- **How to complete this task**
Provide an exact copy of the lines from the beginning of the records through the line that includes "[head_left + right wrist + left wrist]", and of no others.

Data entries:
•••

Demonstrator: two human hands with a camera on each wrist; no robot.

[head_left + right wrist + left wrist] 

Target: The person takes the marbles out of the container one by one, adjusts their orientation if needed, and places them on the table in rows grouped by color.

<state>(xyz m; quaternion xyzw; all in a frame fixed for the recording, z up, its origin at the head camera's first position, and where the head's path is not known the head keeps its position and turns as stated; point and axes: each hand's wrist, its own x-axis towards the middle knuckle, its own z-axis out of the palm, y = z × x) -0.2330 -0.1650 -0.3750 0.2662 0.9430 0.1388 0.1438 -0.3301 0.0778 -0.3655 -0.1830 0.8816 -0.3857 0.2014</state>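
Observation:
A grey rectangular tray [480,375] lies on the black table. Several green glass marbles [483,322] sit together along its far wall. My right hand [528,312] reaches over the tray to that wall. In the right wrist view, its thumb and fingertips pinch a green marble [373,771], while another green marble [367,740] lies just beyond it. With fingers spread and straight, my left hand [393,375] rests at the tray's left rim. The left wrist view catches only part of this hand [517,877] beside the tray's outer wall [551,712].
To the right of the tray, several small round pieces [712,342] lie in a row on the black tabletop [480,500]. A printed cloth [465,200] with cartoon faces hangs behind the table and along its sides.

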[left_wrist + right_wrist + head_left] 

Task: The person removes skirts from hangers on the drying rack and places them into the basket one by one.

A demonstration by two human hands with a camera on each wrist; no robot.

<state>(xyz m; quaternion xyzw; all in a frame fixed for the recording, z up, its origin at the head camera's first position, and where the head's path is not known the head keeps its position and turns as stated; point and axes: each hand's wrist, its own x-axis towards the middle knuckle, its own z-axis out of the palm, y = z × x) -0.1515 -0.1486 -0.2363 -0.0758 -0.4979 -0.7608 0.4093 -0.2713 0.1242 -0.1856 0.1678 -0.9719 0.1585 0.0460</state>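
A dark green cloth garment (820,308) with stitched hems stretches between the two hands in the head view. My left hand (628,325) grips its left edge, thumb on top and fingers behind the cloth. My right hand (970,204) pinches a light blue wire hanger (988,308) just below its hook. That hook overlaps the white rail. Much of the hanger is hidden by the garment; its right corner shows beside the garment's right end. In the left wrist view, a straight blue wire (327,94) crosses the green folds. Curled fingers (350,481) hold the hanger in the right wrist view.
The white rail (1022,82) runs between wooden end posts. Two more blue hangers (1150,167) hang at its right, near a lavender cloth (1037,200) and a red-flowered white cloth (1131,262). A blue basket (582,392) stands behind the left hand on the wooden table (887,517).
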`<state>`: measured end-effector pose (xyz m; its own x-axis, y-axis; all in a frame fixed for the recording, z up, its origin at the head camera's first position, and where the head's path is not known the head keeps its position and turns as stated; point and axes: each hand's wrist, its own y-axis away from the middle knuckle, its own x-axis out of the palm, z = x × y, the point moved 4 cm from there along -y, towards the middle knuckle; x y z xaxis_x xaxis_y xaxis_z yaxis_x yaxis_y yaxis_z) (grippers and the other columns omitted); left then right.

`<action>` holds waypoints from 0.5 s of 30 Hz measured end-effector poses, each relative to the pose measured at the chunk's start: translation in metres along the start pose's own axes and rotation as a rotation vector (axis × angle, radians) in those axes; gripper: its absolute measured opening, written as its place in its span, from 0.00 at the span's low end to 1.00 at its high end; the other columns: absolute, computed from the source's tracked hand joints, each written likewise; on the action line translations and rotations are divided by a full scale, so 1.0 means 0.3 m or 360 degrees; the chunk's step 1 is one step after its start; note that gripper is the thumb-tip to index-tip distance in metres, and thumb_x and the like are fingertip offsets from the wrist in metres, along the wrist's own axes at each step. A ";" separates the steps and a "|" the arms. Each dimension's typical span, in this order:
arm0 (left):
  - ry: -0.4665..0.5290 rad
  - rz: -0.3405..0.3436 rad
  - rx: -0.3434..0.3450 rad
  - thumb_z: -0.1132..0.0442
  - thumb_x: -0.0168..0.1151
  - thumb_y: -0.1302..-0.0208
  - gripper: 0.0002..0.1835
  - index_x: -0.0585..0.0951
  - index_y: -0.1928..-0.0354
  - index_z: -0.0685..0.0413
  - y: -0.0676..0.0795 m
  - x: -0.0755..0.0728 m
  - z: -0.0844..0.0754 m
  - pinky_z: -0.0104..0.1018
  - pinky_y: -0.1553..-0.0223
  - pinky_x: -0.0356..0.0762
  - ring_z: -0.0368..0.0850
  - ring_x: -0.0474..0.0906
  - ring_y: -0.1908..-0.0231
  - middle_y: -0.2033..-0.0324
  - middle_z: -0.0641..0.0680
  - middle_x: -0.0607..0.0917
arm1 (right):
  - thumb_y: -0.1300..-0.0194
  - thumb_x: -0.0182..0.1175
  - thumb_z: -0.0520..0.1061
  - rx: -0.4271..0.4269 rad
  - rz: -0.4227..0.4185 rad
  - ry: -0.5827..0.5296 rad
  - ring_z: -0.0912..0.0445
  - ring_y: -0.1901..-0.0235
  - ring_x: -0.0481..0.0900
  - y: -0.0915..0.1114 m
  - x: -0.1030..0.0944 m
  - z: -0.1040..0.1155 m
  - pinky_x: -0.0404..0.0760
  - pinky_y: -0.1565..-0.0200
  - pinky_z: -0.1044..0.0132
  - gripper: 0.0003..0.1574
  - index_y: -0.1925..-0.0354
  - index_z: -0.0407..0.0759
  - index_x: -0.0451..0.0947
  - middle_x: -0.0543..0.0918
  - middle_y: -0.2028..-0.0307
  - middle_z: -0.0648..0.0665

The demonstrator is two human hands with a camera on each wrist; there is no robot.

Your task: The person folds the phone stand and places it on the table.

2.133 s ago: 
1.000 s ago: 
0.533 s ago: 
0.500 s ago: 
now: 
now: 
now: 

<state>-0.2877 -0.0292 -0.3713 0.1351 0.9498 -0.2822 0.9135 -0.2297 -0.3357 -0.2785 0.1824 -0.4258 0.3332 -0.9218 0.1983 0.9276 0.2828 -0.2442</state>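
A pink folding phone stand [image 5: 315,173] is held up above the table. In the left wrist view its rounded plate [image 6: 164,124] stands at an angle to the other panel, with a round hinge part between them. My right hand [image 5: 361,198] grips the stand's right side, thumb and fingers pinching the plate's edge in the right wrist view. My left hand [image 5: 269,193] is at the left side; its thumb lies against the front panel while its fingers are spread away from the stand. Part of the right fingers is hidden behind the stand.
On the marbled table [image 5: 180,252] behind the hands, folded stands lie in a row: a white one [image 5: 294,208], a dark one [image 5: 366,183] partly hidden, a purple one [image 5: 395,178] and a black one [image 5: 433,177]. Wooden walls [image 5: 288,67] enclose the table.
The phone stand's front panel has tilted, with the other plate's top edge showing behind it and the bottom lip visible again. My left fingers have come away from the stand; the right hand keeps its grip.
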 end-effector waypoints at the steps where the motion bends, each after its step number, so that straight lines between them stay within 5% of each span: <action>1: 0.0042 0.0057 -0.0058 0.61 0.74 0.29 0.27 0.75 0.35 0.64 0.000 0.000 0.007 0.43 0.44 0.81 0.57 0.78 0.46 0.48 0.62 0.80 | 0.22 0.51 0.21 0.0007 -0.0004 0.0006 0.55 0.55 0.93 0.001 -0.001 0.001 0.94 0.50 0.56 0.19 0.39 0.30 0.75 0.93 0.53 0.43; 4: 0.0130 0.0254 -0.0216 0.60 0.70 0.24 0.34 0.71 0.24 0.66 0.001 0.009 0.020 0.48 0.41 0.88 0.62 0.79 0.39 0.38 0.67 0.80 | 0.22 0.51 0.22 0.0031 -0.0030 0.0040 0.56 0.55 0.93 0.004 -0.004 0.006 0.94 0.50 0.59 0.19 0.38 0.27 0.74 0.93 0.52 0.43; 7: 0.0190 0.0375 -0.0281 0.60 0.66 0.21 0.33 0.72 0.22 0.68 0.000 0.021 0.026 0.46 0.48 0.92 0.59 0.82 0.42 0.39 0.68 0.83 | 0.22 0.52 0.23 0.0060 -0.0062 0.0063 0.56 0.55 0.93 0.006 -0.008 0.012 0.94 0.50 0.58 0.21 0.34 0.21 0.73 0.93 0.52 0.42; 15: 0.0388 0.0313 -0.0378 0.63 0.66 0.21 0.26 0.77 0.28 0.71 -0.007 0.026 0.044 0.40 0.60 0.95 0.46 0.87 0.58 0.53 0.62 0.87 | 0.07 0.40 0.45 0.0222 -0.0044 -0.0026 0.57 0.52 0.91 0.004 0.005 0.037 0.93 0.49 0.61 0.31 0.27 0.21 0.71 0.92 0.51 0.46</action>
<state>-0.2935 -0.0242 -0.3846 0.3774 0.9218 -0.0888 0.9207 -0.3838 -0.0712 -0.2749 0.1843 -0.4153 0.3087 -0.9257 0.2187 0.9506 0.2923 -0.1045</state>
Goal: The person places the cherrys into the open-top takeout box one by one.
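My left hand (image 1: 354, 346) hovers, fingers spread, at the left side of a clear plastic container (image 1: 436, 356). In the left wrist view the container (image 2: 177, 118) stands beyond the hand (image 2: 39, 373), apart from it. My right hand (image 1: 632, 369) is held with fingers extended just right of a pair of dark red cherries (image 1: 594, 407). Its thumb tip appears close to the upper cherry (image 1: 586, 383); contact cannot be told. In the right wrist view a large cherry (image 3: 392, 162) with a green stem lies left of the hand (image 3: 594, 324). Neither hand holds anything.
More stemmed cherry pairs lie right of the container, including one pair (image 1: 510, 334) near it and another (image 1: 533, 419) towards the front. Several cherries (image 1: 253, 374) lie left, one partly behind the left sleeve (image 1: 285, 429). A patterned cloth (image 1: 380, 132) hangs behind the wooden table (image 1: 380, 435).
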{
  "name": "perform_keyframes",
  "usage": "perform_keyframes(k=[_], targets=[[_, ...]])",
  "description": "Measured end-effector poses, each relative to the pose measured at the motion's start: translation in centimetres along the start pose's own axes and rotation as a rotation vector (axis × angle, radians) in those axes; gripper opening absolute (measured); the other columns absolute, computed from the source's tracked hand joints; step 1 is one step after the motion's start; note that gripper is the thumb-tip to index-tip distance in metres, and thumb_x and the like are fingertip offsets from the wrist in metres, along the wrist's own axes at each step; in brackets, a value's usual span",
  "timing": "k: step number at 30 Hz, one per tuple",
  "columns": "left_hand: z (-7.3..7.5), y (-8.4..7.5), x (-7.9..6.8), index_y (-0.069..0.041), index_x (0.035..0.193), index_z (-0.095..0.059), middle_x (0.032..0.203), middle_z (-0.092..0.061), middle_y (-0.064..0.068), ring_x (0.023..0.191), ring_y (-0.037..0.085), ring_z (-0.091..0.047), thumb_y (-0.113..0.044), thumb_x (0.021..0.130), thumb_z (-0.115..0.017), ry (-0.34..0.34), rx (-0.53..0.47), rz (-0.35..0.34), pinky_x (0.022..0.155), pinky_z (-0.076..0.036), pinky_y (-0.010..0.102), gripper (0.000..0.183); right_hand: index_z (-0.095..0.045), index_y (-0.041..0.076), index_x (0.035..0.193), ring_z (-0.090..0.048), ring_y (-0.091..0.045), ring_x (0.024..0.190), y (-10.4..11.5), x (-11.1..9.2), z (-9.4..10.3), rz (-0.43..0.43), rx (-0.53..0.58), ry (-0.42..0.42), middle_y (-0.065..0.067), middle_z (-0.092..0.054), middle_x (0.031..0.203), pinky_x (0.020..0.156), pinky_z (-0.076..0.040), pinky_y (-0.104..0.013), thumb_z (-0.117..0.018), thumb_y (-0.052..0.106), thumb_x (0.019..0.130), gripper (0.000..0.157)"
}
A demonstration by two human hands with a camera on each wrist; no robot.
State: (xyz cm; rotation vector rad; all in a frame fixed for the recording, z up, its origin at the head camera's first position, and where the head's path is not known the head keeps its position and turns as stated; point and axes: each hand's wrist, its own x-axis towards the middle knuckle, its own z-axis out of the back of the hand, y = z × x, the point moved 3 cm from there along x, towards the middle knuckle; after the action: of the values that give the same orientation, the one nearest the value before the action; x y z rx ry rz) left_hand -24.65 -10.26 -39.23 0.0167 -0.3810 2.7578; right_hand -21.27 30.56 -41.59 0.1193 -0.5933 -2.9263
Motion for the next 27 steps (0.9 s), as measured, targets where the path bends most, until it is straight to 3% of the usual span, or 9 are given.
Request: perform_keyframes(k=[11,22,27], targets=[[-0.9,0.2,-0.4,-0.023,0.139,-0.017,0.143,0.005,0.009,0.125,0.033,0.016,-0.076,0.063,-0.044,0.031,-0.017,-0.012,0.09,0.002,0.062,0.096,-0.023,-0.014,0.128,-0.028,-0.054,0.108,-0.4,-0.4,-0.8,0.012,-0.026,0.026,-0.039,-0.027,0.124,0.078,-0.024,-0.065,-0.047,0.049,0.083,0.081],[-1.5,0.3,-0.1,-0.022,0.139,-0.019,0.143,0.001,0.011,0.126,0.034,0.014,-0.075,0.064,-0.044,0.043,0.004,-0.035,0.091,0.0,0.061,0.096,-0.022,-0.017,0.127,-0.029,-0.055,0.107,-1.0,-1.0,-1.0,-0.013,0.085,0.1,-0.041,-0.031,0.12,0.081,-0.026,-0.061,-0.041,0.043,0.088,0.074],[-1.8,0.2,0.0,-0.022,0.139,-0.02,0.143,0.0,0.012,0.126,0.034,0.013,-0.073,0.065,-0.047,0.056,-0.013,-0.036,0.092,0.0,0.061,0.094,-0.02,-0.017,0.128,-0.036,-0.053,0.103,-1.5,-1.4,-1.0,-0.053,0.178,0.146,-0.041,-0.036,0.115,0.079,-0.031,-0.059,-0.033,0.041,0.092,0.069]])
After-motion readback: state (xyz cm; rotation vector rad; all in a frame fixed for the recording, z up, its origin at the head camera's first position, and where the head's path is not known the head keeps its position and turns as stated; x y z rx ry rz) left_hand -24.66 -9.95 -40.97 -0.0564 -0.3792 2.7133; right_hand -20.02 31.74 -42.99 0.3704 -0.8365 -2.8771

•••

- **Solution**
Demonstrator: two human hands with a camera on each wrist; no robot.

[head_left + right wrist + left wrist] 

Work on the exercise is now finished.